As a child and a teenager, I read a whole range of science-fiction and fantasy literature: everything by Tolkien, the first Dune novel, Asimov’s Foundation trilogy (as it was), John Wyndham’s classic British SF, Narnia (surprisingly clever and brilliant when read as an adult), as well as lots of lesser-known titles which mostly deserve to remain obscure. All of these kindled an interest in fantastic worlds and story-telling, though none allowed it to bloom quite as much as the Earthsea trilogy by Ursula Le Guin.

These books are loved by thousands. A quick and unscientific look at Amazon uncovers over four hundred reviews for the first book in the original trilogy, A Wizard of Earthsea, with more glowing five-star scores than all the other ratings combined. This, on the face of it, is odd. The Earthsea books have always been marketed as ‘high fantasy’, which must lead many readers to expect all sorts of beast-slaying, sword-swishing, and epic-scale action. Earthsea has none of this. Its central characters are laconic, gentle and restrained. Magic runs through all the stories, though on the whole it’s a very subtle business. The more powerful a wizard becomes in Earthsea, the less he uses his gifts, mindful of the need to maintain equilibrium. Le Guin’s metaphysics is influenced by Taoism, a spiritual discipline placing emphasis on harmony with the structure of nature, and Western academic psychology, with its rich treatment of the unconscious mind and its symbols. The resulting combination is a deeply satisfying, nuanced vision of how a magical world might work.
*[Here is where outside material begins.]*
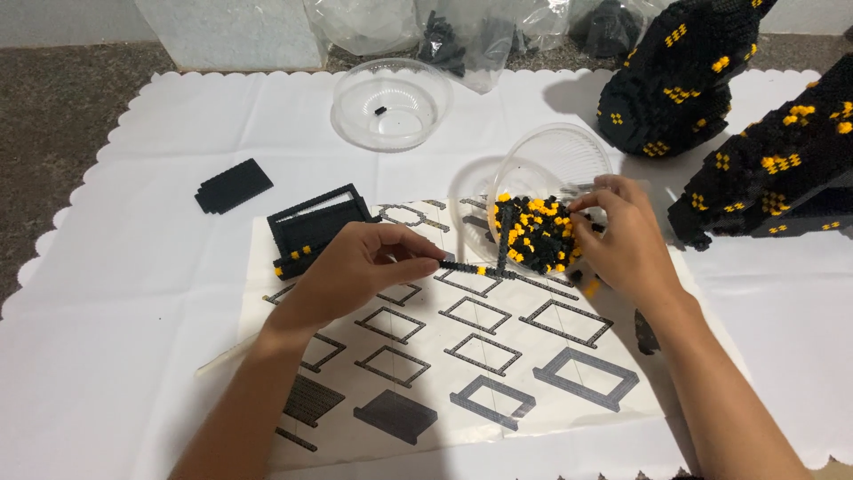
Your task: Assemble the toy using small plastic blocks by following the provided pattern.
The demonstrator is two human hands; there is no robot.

Other aspects of Earthsea are also beautifully realised. The stories all take place across a collection of small islands, dominated by the sea that surrounds them. Le Guin writes in an elegant, spare style, using a few choice words and phrases to conjure up a wholly convincing ecosystem. Her world has a mixture of cultures, climates, political systems and social mores that are every bit as complex and rich as those of reality. Interestingly, the dominant race on Earthsea is non-white, and the most barbarous islands in the archipelago are inhabited by blond, pale-skinned warmongers. For the Fantasy genre, dominated as it is by Anglo-Saxon types in a quasi-European setting, this detail is refreshing. In fact, everything in Earthsea is refreshing. There are dragons, wizards, warriors and haunted tombs, though in Le Guin’s hands each of these stock elements takes on a new and surprising life.

For me, as for many others, the first three books, written between 1968 and 1972, are the most successful. Le Guin went on to write several more in the 1990s, but evidently felt that her earlier vision was deficient and changed some of the central ideas. I can understand why she did this, but the resultant stories were, as far as I’m concerned, far less likeable. Nonetheless, this doesn’t detract from the achievement of the earlier books, which between them constitute a beautiful, strange and moving whole. In particular, The Farthest Shore, which won the US National Book Award in 1973, is a poignant and sophisticated tale that matches up to any novel I’ve read since, whether children’s or adults’, fantasy or non-fantasy.

Of course, writing action-packed tales set in the Warhammer world is somewhat different to this, and I’ve never tried to emulate Le Guin’s style or goals in what I’ve done. I don’t think she’d like Warhammer at all, and I fear she’d be horrified to learn that her work has helped produce blood-soaked tales of treachery and corruption in Averheim. Nonetheless, she remains an inspiration to me as a writer. No one else can summon up such a rich imaginative vista with such simple, restrained language, and no one else has produced quite such a coherent, sympathetic and wholly original fantasy world.